Comprehensive analysis of the tumor immune microenvironment in gastric cancer and peritoneal metastasis based on single-cell RNA sequencing analysis

Background: The development and metastasis of gastric cancer is a complex process involving the TME and the interactions between various cell types. This article aims to explore the molecular mechanisms and biological processes underlying gastric cancer and its metastasis using scRNA-seq technique, with the hope of identifying new targets and approaches for clinical treatment.

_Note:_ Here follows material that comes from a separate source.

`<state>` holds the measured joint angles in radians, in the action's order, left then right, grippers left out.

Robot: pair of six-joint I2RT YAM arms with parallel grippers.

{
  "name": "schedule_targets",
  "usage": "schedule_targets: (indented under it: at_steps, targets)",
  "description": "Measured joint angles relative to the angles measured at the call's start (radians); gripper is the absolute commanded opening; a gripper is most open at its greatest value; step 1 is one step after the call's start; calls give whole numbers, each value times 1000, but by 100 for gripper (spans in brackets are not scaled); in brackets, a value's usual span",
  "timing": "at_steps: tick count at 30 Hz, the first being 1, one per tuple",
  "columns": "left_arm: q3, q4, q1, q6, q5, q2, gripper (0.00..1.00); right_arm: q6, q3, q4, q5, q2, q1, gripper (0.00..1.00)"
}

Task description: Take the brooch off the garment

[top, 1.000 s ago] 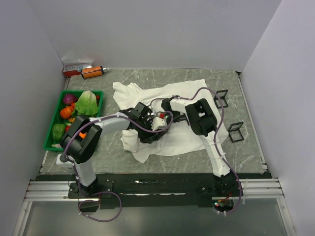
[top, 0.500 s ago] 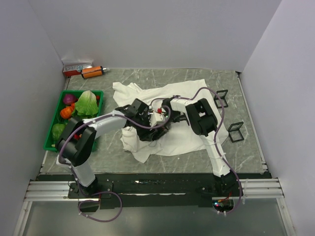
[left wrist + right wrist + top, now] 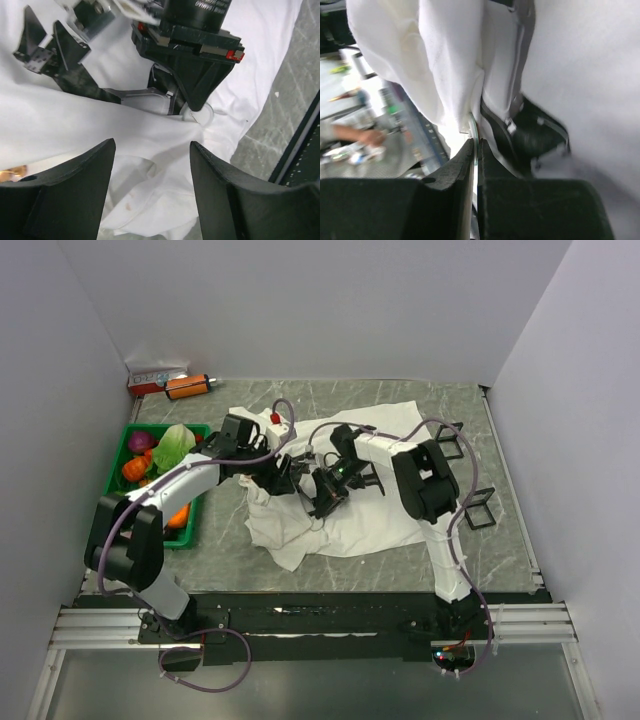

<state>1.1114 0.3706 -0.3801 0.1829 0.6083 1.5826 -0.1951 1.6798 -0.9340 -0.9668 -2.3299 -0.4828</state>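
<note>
The white garment (image 3: 385,525) lies crumpled across the middle of the table. My left gripper (image 3: 288,478) hovers over its left part, open, with only loose cloth (image 3: 150,200) showing beyond the gap (image 3: 151,147). A tiny orange-gold speck, seemingly the brooch (image 3: 11,173), shows at the frame's left edge beside the left finger. My right gripper (image 3: 323,497) points down into the cloth next to it. It is shut (image 3: 476,145) on a thin clear disc (image 3: 474,131) at a fold of the garment (image 3: 445,60). The left wrist view shows that disc (image 3: 201,114) under the right gripper (image 3: 192,100).
A green basket (image 3: 165,427) of toy vegetables stands at the left edge. An orange-and-black cylinder (image 3: 188,386) and a small box (image 3: 155,375) lie at the back left. Two small black frames (image 3: 450,440) (image 3: 478,508) sit to the right of the garment.
My left gripper has drawn back to the left and up off the cloth, its jaws opening wider. The right gripper has shifted slightly down and left, still shut.
</note>
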Motion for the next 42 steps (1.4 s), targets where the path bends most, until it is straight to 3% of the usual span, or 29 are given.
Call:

Methods: Utilizing R version 4.4.1 and the Seurat V5 package to process 20 scRNA-seq samples sourced from the GEO database. Highly variable genes were selected for GO, KEGG and GSAV enrichment analyses. CytoTRACE, CellChat, and Monocle3 were conducted to investigate cell communication and pseudotemporal dynamics in the PM and GC groups. Additionally, the prognostic significance of key genes was assessed by integrating data from the TCGA clinical database. Results: A total of 2,626,594 peritoneal metastasis cells and 17,894 gastric cancer cells were identified, revealing 13 distinct cell clusters. Gene enrichment analyses highlight high expression in pathways such as P53, Wnt, JAK-STAT3 in TAMs and mast cells. Cell communication was more robust in GC group than PM group, with TAMs and mast cells showing elevated expression of the CCL5-CCR1 ligand-receptor signaling axis in both groups. Pseudotemporal analysis demonstrated the differentiation potential of TAMs into mast cells, with APOC1, C1QB, FCN1, FTL, S100A9, CD1C, CD1E, and FCER1A identified as the top 8 genes driving this process. High expression of these genes, along with CCL5 and CCR1, was associated with poor long-term survival in cancer patients. Conclusion: scRNA-seq helps to unveil the intricate tumor immune microenvironment, highlighting the pivotal roles of TAMs and mast cells in gastric cancer peritoneal metastasis. The CCL5-CCR1 pathway emerges as a potential immune checkpoint, offering novel insights for future immunotherapeutic and targeted therapeutic strategies in the treatment of gastric cancer peritoneal metastasis.